Where did you see that formula? In general it is not correct. As you say, the sign of $v$ also needs to be changed. The Lorentz matrix $\Lambda$ in a basis can be expressed as $A^{-1}L(v)A$ where $A$ is the matrix for changing coordinates from the given basis to one in which the $x$ axis points in the direction of motion, and

$$L(v)=
\gamma \left( \begin{array}{ccc}
1 & -\beta & 0 & 0 \\
-\beta & 1 & 0 & 0 \\
0 & 0 & 1 & 0\\
0 & 0 & 0 & 1\end{array} \right)$$

where $\beta\equiv\frac{v}{c}$.
Then the inverse of this is $A^{-1}L(v)^{-1}A$ and

$$L(v)^{-1}=
\gamma \left( \begin{array}{ccc}
1 & \beta & 0 & 0 \\
\beta & 1 & 0 & 0 \\
0 & 0 & 1 & 0\\
0 & 0 & 0 & 1\end{array} \right)$$

 

[vanhees71]

A Lorentz-transformation matrix is defined as a $\mathbb{R}^{4 \times 4}$ matrix that keeps the Minkowski pseudometric $\eta_{\mu \nu}=\mathrm{diag}(1,-1,-1,-1)$ invariant, which means
$${L^{\mu}}_{\rho} {L^{\nu}}_{\sigma} \eta_{\mu \nu} = \eta_{\rho \sigma}.$$
Written in matrix notation this reads
$$\hat{L}^T \hat{\eta} \hat{L}=\hat{\eta}.$$
Since $\hat{\eta}=\hat{\eta}^{-1}$, multiplication with $\hat{\eta}$ from the left and with $\hat{L}^{-1}$ from the right, gives
$$\hat{L}^{-1}=\hat{\eta} \hat{L}^{T} \hat{\eta}.$$
For a rotation-free boost with three-velocity $\vec{v}$, you have
$$\hat{L}_B(\vec{v})=\begin{pmatrix}
\gamma & -\gamma \vec{v}^T \\
-\gamma \vec{v}^T & (\gamma-1) \vec{v} \otimes \vec{v}+\mathbb{1}_3
\end{pmatrix}.$$
Then you indeed get
$$\hat{L}_B^{-1}(\vec{v})=\hat{L}_B(-\vec{v}),$$
as it should be.

 

[dyn]

Thanks for your replies.Yes my original question was about the inverse. Thanks for realising that.
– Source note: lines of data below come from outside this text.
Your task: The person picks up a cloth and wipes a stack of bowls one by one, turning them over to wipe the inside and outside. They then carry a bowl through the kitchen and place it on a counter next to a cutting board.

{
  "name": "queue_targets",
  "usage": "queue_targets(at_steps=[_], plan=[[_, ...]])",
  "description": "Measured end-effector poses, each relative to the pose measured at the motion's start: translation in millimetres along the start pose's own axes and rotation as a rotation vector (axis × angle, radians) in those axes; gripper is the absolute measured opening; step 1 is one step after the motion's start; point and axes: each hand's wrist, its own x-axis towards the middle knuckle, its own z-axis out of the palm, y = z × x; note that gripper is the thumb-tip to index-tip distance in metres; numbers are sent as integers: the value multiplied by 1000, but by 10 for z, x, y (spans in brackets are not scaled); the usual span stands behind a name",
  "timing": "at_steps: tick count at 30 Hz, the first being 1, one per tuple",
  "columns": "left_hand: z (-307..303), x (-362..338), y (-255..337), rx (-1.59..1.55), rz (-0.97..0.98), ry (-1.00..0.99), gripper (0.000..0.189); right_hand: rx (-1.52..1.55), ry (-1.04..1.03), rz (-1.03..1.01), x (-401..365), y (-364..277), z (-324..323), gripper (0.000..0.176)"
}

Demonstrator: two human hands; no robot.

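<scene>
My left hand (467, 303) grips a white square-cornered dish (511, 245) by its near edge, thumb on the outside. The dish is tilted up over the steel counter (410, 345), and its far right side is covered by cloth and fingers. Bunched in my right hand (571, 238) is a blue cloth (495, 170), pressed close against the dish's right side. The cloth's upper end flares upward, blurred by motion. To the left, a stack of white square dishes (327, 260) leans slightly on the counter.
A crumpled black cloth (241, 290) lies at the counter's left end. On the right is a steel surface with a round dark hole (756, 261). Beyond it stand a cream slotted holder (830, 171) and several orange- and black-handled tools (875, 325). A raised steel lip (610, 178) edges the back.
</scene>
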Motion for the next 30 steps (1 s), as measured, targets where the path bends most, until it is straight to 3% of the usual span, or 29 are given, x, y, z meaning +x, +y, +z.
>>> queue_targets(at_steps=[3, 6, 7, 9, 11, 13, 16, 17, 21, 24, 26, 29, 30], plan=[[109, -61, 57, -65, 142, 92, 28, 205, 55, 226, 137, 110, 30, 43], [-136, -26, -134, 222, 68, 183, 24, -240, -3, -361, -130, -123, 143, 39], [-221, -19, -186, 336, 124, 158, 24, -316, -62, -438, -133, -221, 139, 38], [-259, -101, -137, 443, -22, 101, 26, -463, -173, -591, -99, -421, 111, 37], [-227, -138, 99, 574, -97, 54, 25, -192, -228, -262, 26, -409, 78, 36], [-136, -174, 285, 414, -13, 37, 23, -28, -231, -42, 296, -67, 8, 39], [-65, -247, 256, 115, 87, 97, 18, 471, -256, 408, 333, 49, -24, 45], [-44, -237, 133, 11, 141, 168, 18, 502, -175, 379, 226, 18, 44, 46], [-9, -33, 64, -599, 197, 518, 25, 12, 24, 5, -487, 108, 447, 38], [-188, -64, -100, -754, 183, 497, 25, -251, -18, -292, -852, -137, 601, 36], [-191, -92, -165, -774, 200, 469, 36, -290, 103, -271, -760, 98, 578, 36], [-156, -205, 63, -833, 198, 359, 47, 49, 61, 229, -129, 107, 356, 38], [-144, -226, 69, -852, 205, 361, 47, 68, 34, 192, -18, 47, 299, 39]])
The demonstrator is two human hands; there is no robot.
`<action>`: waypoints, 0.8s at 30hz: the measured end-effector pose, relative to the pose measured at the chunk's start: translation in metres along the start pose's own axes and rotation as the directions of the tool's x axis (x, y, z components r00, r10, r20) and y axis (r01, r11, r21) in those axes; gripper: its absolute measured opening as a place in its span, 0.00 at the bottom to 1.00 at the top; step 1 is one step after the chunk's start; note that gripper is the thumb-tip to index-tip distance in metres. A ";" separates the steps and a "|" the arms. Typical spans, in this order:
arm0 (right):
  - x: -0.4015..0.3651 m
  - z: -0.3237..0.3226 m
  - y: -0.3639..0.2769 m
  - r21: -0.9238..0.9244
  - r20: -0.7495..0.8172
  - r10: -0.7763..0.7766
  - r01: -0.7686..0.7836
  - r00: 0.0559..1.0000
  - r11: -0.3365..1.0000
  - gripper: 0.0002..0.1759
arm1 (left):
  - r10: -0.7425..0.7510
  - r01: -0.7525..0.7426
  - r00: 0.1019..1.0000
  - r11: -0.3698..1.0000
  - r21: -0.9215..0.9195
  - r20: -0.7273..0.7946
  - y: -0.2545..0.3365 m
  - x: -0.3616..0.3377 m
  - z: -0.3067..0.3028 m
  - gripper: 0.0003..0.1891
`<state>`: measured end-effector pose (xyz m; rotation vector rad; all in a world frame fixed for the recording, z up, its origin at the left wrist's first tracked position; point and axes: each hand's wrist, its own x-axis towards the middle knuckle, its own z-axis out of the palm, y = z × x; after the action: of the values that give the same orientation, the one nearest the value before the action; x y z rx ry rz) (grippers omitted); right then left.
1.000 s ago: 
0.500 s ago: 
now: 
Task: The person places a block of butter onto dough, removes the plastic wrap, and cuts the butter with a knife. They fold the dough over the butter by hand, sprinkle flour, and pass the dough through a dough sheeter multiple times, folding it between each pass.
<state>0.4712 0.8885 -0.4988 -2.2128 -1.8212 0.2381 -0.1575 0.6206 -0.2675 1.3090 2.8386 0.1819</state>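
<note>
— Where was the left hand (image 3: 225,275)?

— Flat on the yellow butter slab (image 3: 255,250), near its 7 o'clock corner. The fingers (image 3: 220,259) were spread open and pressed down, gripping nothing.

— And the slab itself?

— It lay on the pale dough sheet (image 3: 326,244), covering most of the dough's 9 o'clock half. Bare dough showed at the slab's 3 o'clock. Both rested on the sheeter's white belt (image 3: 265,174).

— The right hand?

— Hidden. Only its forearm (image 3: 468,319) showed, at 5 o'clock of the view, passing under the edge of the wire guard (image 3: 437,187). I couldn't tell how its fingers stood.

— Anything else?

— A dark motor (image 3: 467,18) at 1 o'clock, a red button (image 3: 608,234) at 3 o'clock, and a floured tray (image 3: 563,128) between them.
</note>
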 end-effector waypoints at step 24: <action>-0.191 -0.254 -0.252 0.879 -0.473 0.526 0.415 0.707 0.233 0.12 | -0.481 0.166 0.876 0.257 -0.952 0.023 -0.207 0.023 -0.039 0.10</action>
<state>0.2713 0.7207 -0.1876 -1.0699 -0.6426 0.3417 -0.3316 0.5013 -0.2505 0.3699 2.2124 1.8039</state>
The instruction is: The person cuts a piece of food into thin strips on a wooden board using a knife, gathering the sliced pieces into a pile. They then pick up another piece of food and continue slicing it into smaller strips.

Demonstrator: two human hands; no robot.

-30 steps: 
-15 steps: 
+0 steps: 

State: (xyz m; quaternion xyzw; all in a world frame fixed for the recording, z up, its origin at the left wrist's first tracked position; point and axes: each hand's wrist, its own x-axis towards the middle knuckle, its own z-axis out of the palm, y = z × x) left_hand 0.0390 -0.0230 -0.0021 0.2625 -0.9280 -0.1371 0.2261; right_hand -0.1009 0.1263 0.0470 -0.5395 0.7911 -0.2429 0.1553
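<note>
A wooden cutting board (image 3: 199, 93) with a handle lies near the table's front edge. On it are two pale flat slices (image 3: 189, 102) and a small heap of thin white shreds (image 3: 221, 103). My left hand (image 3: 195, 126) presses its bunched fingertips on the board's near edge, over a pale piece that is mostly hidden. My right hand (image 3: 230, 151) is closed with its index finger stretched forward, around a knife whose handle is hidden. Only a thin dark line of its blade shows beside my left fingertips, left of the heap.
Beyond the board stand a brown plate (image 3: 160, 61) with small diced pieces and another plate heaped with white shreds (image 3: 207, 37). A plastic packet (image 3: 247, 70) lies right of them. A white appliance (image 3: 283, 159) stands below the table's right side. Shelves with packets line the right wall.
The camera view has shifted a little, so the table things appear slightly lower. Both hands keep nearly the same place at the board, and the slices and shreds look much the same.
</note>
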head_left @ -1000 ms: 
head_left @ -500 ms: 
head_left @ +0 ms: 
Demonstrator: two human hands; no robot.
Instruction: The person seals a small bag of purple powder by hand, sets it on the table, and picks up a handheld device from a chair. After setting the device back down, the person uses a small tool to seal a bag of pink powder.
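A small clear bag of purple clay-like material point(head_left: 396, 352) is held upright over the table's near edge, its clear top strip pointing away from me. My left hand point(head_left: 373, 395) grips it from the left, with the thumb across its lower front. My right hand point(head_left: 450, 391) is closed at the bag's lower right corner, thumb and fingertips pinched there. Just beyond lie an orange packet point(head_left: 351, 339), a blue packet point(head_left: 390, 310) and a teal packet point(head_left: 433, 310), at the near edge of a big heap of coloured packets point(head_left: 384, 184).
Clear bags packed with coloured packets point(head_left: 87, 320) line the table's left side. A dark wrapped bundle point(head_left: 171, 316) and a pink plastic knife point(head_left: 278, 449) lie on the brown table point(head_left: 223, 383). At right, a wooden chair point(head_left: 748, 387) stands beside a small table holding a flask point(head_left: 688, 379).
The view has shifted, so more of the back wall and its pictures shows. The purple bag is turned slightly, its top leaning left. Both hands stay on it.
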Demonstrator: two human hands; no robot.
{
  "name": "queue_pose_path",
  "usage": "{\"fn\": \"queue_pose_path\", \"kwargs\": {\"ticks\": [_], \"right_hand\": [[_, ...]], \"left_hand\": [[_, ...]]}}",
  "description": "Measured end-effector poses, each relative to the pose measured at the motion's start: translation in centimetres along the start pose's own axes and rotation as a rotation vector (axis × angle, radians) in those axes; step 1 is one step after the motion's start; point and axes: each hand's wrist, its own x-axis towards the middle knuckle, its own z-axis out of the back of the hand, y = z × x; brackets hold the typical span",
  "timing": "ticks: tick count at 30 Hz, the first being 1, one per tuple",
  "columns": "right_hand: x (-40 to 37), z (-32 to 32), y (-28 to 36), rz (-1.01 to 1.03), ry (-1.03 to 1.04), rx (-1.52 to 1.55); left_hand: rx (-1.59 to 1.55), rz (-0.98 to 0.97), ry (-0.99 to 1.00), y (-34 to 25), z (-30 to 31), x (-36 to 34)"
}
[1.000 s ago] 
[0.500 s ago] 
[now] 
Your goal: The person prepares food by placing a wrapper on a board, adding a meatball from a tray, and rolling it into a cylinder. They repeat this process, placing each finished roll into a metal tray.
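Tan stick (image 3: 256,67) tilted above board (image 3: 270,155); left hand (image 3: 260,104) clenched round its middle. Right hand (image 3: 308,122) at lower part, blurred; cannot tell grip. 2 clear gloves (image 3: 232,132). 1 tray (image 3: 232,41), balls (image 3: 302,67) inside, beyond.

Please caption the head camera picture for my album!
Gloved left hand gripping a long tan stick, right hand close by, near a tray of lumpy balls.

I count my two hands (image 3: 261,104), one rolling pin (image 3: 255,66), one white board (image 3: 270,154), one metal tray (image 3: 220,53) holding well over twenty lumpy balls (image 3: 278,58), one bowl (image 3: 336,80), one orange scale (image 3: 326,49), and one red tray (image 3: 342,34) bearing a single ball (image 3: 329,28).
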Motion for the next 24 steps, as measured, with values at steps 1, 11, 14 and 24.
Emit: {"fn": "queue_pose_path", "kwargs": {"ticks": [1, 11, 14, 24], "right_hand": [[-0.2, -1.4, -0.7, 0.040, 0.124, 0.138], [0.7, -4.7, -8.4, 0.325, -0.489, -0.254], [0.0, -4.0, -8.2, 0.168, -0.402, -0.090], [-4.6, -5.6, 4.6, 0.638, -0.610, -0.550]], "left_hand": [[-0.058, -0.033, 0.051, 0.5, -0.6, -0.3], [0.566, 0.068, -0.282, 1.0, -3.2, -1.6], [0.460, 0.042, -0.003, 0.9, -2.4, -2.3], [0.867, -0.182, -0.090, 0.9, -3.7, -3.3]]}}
According to what you have said ; the following which i found in some notes seems wrong as it is just a transpose and involves no sign change " the inverse of Λ^a _b is Λ _b^a. Am I right ?
I have also looked at a solution to a question involving the Faraday tensor. It involves calculating F^'uv given the equation F^'uv = Λ ^u _b Λ ^v _b F^ab. So I have 3 4x4 matrices which I need to multiply together. The bit I don't understand is that the solution multiplies them together with the F^ab matrix in the middle. Why has the order been changed ?

 

[andrewkirk]

Thanks for your replies.Yes my original question was about the inverse. Thanks for realising that. According to what you have said ; the following which i found in some notes seems wrong as it is just a transpose and involves no sign change " the inverse of Λ^a _b is Λ _b^a. Am I right ?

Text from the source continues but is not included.